— EXERCISE INSTRUCTIONS —
The listing below is to be output in its exact form.

[Opening DATA EXCERPT section]

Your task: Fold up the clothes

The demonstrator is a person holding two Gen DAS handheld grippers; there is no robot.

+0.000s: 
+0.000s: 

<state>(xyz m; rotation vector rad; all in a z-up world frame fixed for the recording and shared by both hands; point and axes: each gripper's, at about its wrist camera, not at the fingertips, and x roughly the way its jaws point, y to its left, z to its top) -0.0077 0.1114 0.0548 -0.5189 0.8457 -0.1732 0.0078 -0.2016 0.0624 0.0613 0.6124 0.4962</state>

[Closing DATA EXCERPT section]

— PROBLEM SOLUTION —
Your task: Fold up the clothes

The demonstrator is a person holding two Gen DAS handheld grippers; there is no robot.

+0.000s: 
+0.000s: 

<state>(xyz m; rotation vector rad; all in a z-up world frame fixed for the recording and shared by both hands; point and axes: each gripper's, at about its wrist camera, not at the fingertips, and x roughly the way its jaws point, y to its left, z to its top) -0.0077 0.1114 0.0548 -0.5189 0.8457 -0.1732 0.0078 -0.2016 0.0624 0.0613 0.6124 0.4962</state>

No further answer is required.